Qdrant CEO on why AI needs purpose-built vector search

June 16, 2025

Qdrant is an open source vector database startup, with more than 10 million installs. We spoke to founder and CEO Andre Zayarni to find out more about Qdrant’s differentiation from general-purpose databases.

Blocks & Files: As I understand it, an AI training and inference data pipeline starts with data sources. Could you explain the AI data pipeline stages from your point of view?

Andre Zayarni: It’s important to separate training from inference. Training pipelines prepare raw data to fine-tune or pre-train foundation models, while inference pipelines focus on applying those models to real-world tasks. Vector search is central to the inference stage: embeddings are created from relevant data sources and stored for fast retrieval, enabling techniques like RAG and increasingly, agentic RAG – to augment model outputs with real-time, context-aware information. This augmentation is critical when models need access to dynamic, proprietary, or task-specific knowledge, like enterprise IP, that wasn’t part of their original training. This is where dedicated vector search comes in, acting as the semantic retrieval layer for high-performance AI applications.

Blocks & Files: Does the pipeline include block (structured), file, and object data?

Andre Zayarni: Yes, though their roles differ across the pipeline. AI pipelines increasingly focus on unstructured data – files, documents, images, and code – which form the backbone of both model training and real-time inference tasks like RAG or AI agents. Structured data, such as metadata, is often used to label, filter, or organize this content for better retrieval and control. Since most enterprise knowledge lives in unstructured formats, this is where the real opportunity lies, and feature-rich, native vector search engines are designed to bridge that gap with fast, precise search and native metadata filtering.

Blocks & Files: Do you think the initial AI data pipeline stages of input data collection, selection by filtering, cleansing and PII removal are the same for live data, backup data and archive data? Do we need three separate AI data pipeline initial stages to access these different kinds of data sources since the data sets are controlled by different applications?

Andre Zayarni: In vector search, upstream steps like cleansing and PII removal are handled before data is embedded. You don’t need separate pipelines for live, backup, or archived data at the vector database layer, but upstream ingestion logic may differ to account for query latency, retention policies, or data recency requirements. Qdrant, for example, accepts pre-processed vectors with rich metadata and supports advanced filtering, including geo, nested, and semantic filters. It also offers vector-level API key permissions and multi-tenancy, enabling strict access control even at query time, helping organizations maintain end-to-end privacy across teams, data types, and deployments.

Blocks & Files: How should data be vectorized and are vectors best stored in a general database/data lake or a specific vector database? If the latter, what are the advantages of a vector-specific database, such as scalability, performance, and features?

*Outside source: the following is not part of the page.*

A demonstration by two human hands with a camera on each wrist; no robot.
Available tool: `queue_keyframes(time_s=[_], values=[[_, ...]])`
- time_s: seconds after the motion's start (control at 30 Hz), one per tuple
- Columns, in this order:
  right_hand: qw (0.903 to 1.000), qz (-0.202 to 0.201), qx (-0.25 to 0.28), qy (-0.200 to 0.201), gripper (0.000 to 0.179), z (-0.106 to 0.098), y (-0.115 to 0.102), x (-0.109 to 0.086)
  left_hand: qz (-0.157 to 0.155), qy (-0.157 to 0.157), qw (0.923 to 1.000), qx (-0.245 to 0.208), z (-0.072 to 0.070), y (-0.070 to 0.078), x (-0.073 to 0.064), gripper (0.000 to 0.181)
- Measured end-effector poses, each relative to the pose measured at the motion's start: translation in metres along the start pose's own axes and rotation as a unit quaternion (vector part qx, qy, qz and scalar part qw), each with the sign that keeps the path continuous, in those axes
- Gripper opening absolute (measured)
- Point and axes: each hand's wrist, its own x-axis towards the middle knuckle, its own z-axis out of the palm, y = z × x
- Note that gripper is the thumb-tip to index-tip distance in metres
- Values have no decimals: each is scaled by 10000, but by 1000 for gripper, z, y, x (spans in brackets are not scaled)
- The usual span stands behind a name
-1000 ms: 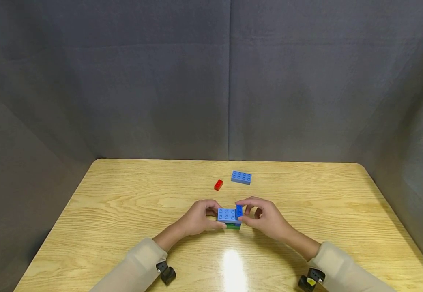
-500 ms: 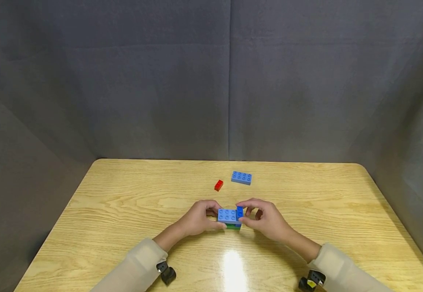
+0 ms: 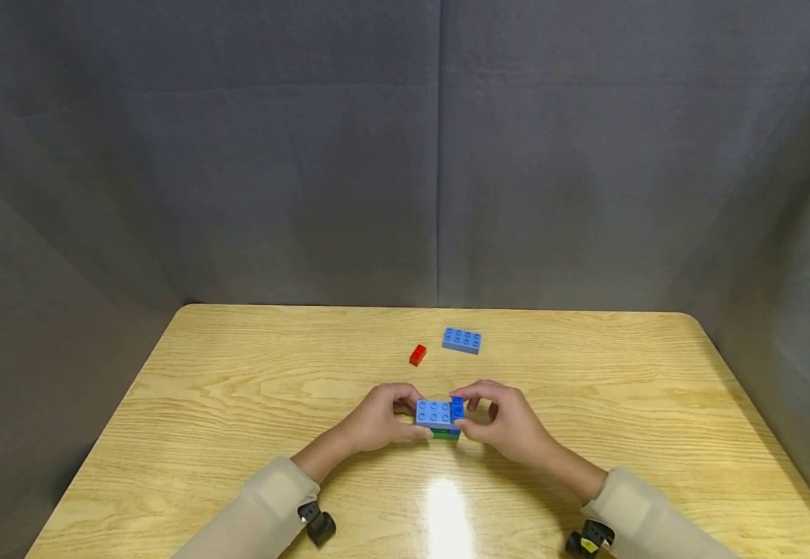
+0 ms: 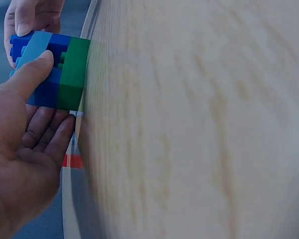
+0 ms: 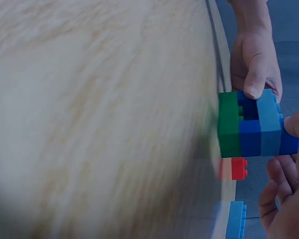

Andre Zayarni: Data should be vectorized using embedding models that align with your task and domain – but once transformed, vectors are large, fixed-size, and computationally intensive to search efficiently. General-purpose databases are fundamentally not designed for high-dimensional similarity search; they lack the indexing structures, filtering precision, and low-latency execution paths needed for real-time retrieval at scale. In contrast, native vector databases are purpose-built for this challenge, offering features like one-stage filtering (applying structured filters during search), hybrid search, quantization, and intelligent query planning. These become essential for building AI systems that rely on fast, semantically relevant results across massive, evolving datasets.

Blocks & Files: What are the advantages and disadvantages of storing vectors on-premises or in the public cloud? What kind of underlying storage is needed?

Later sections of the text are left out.